This file contains brief description of the input/output of the 
Evidence Ranked Motif Indentification algorithm (version 1.1)
Basic instructions on how to run the code are also included. 
Example input files are provided with the code:
- Pumilio2 human PAR-CLIP dataset (Hafner et al. 2010)
- Quaking human PAR-CLIP dataset (Hafner et al. 2010)
- IG2BP1 human PAR-CLIP dataset (Hafner et al. 2010)

Input files
===========
1) Evidence file (evidence_<SUFFIX>)        (e.g. data/evidence_ConversionEventCount_23UTR+5UTR+CDS+intronFilterType_NA)
2) Regulatory sequence files (seq_<SUFFIX>) (e.g. data/seq_ConversionEventCount_23UTR+5UTR+CDS+intronFilterType_NA)
3) Evidence parameters file                 (e.g. evidence_file_list)
4) Regulatory sequence parameters file      (e.g. sequence_file_list)

Output file
===========
1) <SUFFIX>_summary.txt           - ranked list of the motif predictions according to the score assigned by cERMIT
2) predicted_targets              - ids of regions with moitf matches (from regions with binding evidence >= 50-th percentile)
3) predicted_targets_with_offsets - same as 2), but actual offset locations within each sequence region are reported

where 'SUFFIX' is some arbitrary suffix that corresponds attached to the end of the 
'Evidence file' and 'Regulatory sequence files' (e.g. ConversionEventCount_23UTR+5UTR+CDS+intronFilterType_NA)

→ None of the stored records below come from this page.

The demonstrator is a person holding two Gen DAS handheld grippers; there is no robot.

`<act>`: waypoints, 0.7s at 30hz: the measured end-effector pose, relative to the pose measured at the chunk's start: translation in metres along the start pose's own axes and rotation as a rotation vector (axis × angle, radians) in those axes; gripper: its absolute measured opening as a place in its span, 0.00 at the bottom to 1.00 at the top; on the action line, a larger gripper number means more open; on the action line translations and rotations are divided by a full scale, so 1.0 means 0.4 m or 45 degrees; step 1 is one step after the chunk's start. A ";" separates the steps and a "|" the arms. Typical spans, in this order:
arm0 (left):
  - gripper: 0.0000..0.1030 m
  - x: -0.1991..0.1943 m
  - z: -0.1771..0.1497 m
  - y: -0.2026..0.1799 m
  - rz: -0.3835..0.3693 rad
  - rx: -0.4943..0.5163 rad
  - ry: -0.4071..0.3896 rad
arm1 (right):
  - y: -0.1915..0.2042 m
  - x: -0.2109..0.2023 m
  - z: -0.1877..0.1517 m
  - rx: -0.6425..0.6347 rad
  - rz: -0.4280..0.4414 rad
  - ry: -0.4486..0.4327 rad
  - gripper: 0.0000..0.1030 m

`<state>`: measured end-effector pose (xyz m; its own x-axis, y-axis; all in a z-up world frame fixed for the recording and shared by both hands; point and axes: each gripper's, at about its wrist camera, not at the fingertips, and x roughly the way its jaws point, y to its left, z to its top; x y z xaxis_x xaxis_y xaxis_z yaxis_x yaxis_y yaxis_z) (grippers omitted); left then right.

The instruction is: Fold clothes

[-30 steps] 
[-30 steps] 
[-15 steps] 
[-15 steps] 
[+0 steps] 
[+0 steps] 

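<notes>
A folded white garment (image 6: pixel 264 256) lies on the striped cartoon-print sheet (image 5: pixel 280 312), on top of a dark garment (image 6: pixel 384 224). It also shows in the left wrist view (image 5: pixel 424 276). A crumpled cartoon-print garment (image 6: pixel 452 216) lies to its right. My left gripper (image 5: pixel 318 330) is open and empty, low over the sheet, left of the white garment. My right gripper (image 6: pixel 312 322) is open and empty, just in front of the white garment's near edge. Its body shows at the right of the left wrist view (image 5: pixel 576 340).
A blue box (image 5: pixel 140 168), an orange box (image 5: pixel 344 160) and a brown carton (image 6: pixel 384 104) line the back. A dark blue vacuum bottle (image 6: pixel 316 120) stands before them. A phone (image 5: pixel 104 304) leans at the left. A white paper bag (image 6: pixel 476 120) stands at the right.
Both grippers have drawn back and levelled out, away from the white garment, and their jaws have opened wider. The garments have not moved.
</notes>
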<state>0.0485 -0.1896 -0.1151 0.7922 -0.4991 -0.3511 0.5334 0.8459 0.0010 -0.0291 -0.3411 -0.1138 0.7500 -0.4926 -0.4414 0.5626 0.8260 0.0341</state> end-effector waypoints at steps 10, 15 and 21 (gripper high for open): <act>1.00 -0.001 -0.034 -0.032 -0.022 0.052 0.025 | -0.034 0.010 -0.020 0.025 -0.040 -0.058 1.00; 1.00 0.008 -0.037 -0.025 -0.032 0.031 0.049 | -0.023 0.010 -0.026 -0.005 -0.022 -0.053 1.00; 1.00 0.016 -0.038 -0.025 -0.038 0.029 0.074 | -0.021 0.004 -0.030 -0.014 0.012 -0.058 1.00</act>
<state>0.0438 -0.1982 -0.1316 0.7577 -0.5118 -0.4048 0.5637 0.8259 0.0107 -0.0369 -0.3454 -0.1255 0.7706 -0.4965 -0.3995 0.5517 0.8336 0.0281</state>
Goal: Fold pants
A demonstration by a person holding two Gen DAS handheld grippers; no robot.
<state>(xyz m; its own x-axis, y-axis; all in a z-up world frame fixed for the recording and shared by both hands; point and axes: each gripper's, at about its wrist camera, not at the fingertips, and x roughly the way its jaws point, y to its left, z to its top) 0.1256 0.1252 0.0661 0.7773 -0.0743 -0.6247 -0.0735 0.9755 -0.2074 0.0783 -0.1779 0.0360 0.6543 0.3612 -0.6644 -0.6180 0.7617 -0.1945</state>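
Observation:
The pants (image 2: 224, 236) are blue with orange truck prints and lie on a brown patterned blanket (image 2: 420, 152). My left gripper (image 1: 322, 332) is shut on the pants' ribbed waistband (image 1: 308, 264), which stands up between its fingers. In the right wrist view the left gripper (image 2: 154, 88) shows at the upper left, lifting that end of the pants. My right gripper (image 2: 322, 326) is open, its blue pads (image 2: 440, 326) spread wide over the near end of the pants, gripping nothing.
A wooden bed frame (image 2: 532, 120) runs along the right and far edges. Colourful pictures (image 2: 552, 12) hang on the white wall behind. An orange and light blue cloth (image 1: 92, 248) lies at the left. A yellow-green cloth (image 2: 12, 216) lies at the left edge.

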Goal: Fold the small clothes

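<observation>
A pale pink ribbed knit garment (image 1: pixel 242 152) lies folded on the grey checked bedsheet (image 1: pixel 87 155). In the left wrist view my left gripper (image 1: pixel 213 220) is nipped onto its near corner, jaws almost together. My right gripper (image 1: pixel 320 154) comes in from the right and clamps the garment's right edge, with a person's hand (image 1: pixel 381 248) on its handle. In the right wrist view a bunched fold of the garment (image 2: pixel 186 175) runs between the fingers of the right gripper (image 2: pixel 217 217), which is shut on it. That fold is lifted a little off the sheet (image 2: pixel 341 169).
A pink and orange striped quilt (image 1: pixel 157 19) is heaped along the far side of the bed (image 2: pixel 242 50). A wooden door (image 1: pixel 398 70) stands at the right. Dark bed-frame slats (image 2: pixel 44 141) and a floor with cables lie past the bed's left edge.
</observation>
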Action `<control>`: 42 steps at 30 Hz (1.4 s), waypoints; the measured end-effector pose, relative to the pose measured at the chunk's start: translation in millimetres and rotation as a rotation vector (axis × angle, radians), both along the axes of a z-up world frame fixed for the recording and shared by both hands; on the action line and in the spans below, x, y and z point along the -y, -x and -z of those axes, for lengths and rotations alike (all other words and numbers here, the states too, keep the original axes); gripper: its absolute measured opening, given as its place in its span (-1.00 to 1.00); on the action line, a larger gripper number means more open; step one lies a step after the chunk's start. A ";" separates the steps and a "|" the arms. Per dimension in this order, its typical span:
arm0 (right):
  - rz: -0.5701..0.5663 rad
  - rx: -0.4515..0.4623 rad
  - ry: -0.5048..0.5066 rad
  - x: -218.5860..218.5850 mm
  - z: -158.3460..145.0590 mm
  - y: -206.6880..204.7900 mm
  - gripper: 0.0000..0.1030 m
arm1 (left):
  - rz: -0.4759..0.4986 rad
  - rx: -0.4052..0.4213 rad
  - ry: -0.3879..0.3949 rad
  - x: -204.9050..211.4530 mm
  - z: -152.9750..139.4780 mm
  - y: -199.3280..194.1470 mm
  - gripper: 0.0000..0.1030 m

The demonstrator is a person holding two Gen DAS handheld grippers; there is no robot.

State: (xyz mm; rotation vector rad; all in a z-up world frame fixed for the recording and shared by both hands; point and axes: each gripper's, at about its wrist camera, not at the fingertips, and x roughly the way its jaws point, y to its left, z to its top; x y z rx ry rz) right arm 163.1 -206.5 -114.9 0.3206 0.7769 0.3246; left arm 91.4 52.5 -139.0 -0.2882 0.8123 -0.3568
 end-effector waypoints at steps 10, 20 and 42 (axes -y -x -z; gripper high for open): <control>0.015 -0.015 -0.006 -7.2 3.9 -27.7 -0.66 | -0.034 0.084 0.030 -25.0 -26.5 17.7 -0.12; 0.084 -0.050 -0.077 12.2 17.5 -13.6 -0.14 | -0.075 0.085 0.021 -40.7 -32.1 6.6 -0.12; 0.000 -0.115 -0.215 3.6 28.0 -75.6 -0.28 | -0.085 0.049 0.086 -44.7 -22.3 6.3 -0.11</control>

The file formats are described below:
*************************************

'Evidence file' (binding evidence for the putative regulatory regions)
===============
<regulatory_region_RBP1_ID><TAB><score>
<regulatory_region_RBP2_ID><TAB><score>
...
<regulatory_region_RBPp_ID><TAB><score>

(e.g. 'score' corresponds to evidence of binding and should be provided in descending order)

'Evidence parameters file' (path to the binding evidence file, PSSM can be omitted if none is available)
=========================
evidence_<SUFFIX>

'Regulatory sequence file' (sequences of putative regulatory regions)
==========================
regulatatory_region1$regulatatory_region1$regulatatory_region2$regulatroy_region2$...regulatatory_region_N$regulatatory_region_N$

*NOTE: All regulatory regions must be the same length, shorter sequences should be padded at the end by 'X' symbols. 
       Expected input sequence for this step is provided by the PARalyzer peak-calling algorithm.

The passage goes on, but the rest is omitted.